Is this really a whole lot better than romantic love? More importantly, is this really redefining and empowering these female characters?

When we consider how little redemption is needed for modern male anti-heroes, like, say, Frank Underwood (House of Cards) or Dexter, which has audiences identifying with these men with questionable morals (to put it lightly), an overwhelming desire to attain actualization of self through their inexhaustive hunger for power and control… Well it just diminishes the power of these women who are redeemed by motherhood (which is swell and all, but still a very firmly female good thing). A man need only succeed while a woman need only reproduce. This is an unacceptable binary.

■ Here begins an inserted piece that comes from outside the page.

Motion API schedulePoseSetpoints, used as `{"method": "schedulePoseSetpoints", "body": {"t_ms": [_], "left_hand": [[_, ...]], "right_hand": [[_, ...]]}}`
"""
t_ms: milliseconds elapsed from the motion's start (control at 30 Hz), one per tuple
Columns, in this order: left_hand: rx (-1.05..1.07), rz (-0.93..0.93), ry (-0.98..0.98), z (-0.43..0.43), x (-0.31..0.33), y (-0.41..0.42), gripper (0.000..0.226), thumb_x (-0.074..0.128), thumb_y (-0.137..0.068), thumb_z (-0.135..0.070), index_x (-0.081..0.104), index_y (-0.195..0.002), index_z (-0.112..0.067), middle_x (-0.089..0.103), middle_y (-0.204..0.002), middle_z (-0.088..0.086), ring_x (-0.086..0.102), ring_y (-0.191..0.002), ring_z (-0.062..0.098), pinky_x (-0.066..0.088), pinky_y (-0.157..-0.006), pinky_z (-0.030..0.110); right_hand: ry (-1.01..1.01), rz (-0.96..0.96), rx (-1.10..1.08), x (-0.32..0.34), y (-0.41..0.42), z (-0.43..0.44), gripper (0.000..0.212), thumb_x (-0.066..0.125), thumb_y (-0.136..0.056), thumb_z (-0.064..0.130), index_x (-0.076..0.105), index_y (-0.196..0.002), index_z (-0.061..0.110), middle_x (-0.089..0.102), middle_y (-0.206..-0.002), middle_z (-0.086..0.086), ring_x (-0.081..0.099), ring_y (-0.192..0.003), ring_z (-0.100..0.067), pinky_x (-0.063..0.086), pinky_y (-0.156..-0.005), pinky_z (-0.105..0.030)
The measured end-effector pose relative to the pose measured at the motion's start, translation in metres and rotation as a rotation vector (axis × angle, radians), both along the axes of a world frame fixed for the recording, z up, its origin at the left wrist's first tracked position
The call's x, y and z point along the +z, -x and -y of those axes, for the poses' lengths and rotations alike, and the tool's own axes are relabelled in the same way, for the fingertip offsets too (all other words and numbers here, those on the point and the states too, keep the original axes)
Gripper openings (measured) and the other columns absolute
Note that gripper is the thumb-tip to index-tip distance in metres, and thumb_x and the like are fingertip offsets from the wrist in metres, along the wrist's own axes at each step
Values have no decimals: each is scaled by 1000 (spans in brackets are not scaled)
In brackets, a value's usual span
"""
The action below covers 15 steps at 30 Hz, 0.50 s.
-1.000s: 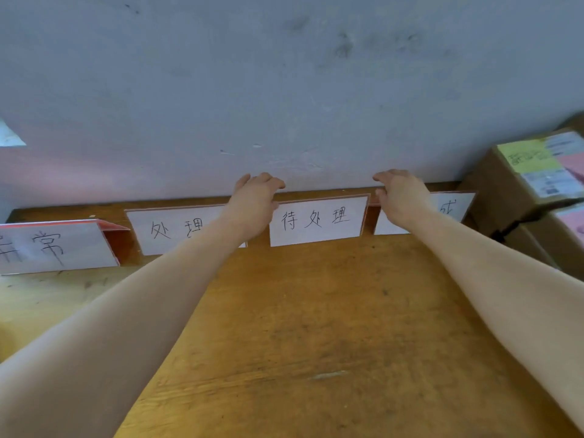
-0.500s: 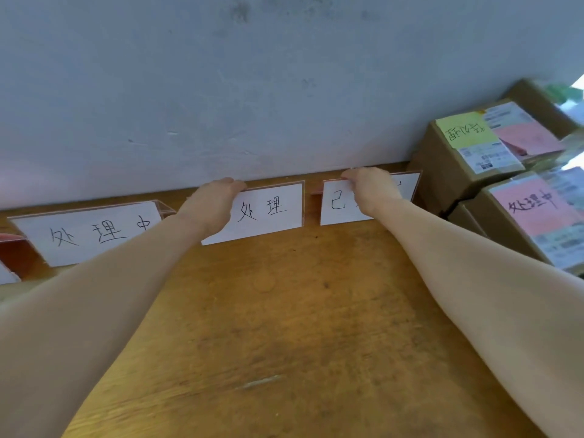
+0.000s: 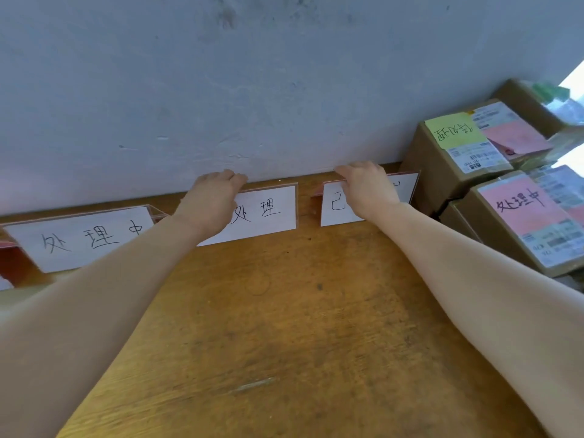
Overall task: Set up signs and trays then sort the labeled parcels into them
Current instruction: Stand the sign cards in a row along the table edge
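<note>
White handwritten signs in clear holders stand in a row along the back of the wooden table (image 3: 284, 327), against the wall. My left hand (image 3: 210, 202) grips the top left edge of the middle sign (image 3: 268, 213), fingers curled over it. My right hand (image 3: 368, 189) grips the top of the right sign (image 3: 335, 205) and hides its middle. A third sign (image 3: 85, 238) stands free at the left. Brown cardboard parcels are stacked at the right: one with a yellow-green note (image 3: 455, 131), one with a pink note (image 3: 521, 207).
A grey wall (image 3: 284, 90) rises right behind the signs. The parcel stack fills the table's right back corner, close to the right sign. A corner of another sign (image 3: 4, 282) shows at the far left edge.
One second ago my hands flanked the middle sign; my right hand has since shifted onto the right sign. The view has swung right, bringing more parcels in. Over the last half second little moved.
</note>
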<state>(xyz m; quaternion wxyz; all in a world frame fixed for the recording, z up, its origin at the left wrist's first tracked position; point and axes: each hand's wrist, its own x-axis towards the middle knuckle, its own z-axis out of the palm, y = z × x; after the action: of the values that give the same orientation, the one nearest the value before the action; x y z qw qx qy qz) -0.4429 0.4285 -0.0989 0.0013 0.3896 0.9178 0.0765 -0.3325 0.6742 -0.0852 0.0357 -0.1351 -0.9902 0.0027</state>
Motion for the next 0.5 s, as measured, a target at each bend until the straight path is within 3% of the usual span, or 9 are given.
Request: {"method": "schedulePoseSetpoints", "body": {"t_ms": [200, 367, 500], "left_hand": [[-75, -146, -129, 0, 47, -28, 44, 51, -90, -1, 48, -133, -8, 51, -129, 13, 46, -116, 35, 29, -102, 38], [-71, -280, -294, 36, 102, -55, 40, 56, -88, -1, 53, -128, -5, 55, -125, 15, 47, -116, 35, 25, -105, 37], [-96, -439, -398, 92, 150, -88, 37, 62, -83, -2, 58, -120, -2, 60, -115, 17, 54, -106, 36, 26, -103, 35]], "right_hand": [[121, -124, 113, 53, -17, 44, 42, 43, -99, 18, 39, -141, 12, 45, -141, -8, 35, -133, -25, 28, -108, -37], [99, -301, 197, 100, -36, 93, 42, 49, -96, 20, 43, -137, 9, 45, -141, -7, 33, -133, -23, 23, -108, -32], [96, -482, 259, 142, -58, 151, 42, 55, -93, 20, 48, -131, 3, 46, -138, -12, 35, -131, -29, 27, -105, -36]]}}
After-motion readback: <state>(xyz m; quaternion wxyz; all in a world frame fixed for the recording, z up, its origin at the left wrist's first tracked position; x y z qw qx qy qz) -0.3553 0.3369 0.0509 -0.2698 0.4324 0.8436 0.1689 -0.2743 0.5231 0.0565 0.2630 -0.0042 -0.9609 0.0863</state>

Now, I don’t want to slag motherhood – as an expecting mother that would just be ludicrous – but Maleficent’s revision as Gaia, mother and deliverer of true love’s kiss merely seems to be a way for Disney to market to their changing audience. To test the waters… I mean Brave worked, so let’s try this angle, right? Well, for me, much of the potential complexity that I saw in Maleficent at the beginning of the film as natural caretaker and as not heartbroken when Stefan stopped visiting was torn away as she merely became villainous because of heterosexual love and her return to power only came when she accepted her role as mother once more. And this isn’t really much of a revision of the original tale. The women, with traditionally feminine characteristics and virtues can now live happily ever after – and oh look, Aurora’s Prince Charming gets a little spotlight at the end, promising that the inevitable heterosexual marriage won’t have to wait long.

I think the danger here is that this sort of courageous romantic motherhood is what the new generation of young girls will grow up watching. Is motherhood really the only path to agency viable in these tales?

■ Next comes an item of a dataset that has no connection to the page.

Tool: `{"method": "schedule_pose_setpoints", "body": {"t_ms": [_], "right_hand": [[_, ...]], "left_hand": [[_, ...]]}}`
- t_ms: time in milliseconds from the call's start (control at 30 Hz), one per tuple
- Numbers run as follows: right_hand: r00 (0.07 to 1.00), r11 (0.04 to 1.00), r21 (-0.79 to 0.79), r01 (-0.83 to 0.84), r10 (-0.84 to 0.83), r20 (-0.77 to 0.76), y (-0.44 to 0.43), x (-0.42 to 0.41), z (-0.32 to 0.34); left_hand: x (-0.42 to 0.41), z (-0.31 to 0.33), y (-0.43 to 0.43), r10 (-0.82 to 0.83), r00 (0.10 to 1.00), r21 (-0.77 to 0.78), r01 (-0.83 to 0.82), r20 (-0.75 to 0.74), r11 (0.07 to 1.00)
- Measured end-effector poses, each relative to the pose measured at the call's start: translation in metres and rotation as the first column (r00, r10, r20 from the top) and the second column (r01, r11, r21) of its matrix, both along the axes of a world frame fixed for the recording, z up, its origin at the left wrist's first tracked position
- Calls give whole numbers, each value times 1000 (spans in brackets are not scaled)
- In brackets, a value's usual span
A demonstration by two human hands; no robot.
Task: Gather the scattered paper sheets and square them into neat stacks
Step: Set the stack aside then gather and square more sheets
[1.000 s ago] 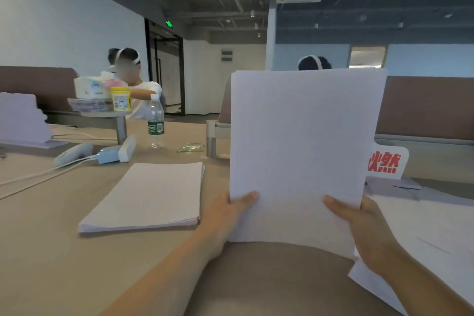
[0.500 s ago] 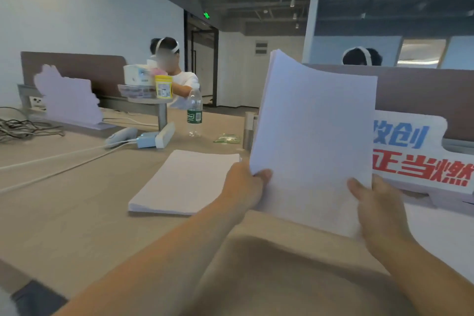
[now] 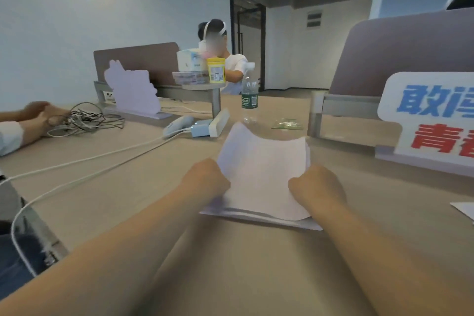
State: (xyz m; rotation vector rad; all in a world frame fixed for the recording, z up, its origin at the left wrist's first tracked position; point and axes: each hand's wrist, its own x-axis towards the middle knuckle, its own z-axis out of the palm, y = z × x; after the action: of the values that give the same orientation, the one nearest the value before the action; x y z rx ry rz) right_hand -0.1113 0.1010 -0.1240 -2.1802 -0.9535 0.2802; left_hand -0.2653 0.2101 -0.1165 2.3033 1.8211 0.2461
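Observation:
A bundle of white paper sheets (image 3: pixel 264 172) lies low over the white stack (image 3: pixel 295 223) on the beige table (image 3: pixel 154 200), its far edge curling up a little. My left hand (image 3: pixel 206 181) grips the bundle's left edge with curled fingers. My right hand (image 3: pixel 316 185) grips its right edge the same way. The stack's near edge shows just below the bundle. The fingertips of both hands are hidden under the knuckles.
A loose sheet corner (image 3: pixel 464 209) lies at the far right. A sign with blue and red characters (image 3: pixel 433 118) stands right of the papers. Behind are a water bottle (image 3: pixel 249 100), a power strip (image 3: pixel 202 127), white cables (image 3: pixel 84 164) and another person's hands (image 3: pixel 38 115) at left.
The bundle, held upright in front of me before, has come down and to the left onto the stack on the table. My view has turned left with it.

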Motion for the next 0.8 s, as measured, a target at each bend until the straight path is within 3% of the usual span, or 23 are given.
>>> {"method": "schedule_pose_setpoints", "body": {"t_ms": [100, 167, 267, 400, 500, 567, 667, 733, 800], "right_hand": [[992, 999, -16, 45, -43, 119, -9, 10, 1], [984, 996, 35, 81, -86, 159, -28, 24, 3], [971, 984, 108, 141, -159, 179, -72, 52, 6], [937, 962, 171, 214, -252, 244, -153, 96, 13], [881, 928, 176, 328, -368, 299, -223, 140, 20], [787, 862, 70, 501, -488, 378, -274, 170, 18], [643, 610, -258, 750, -578, 502, -338, 206, -1], [670, 533, -407, 742, -625, 401, -360, 214, -17], [715, 552, -471, 688, -626, 310, -360, 215, -22]], "left_hand": [[15, 6, -8, 88, 985, 116, -71, -145, 991], [32, 13, -25, 85, 986, 225, -51, -144, 973], [67, 14, -65, -123, 991, 306, 100, 57, 947], [136, 2, -136, -443, 854, 301, 361, 274, 882], [193, -16, -192, -564, 762, 251, 506, 318, 825], [224, -26, -224, -654, 697, 211, 620, 293, 755], [247, -34, -246, -805, 591, 176, 787, 60, 591], [251, -35, -245, -834, 549, 81, 835, -53, 545], [252, -34, -239, -829, 553, 5, 832, -86, 555]]}}
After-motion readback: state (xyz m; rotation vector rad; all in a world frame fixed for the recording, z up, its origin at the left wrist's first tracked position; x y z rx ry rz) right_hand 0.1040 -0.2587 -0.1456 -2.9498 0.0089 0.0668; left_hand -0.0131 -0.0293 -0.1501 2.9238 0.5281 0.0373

I think that the boundaries of these retellings need to keep being pushed because they just aren’t at a place that offers a satisfying agentive solution for either male or female viewers – and they completely leave out the possibility of any other genders at all.

4 responses to “Maleficent – Revisionist Fairy Tale Motherhood

  1. I so agree with your post. To me, Maleficent was almost more interesting in the original animated Sleeping Beauty … which is just disappointing as hell.

    • Yeah – I mean the original Sleeping Beauty had it’s faults but was more a product of it’s time, I suppose. Maleficent tried to tackle and issue and kind of made it worse…

  2. I liked it, personally. I guess I can see where you can be dissapointed. I agree. But, it shouldn’t have anti-family messages either. That isn’t fair. A girl should save the kingdom. I do agree, but love isn’t all bad. But, still, I know I can be brave. They’re really just pushing it.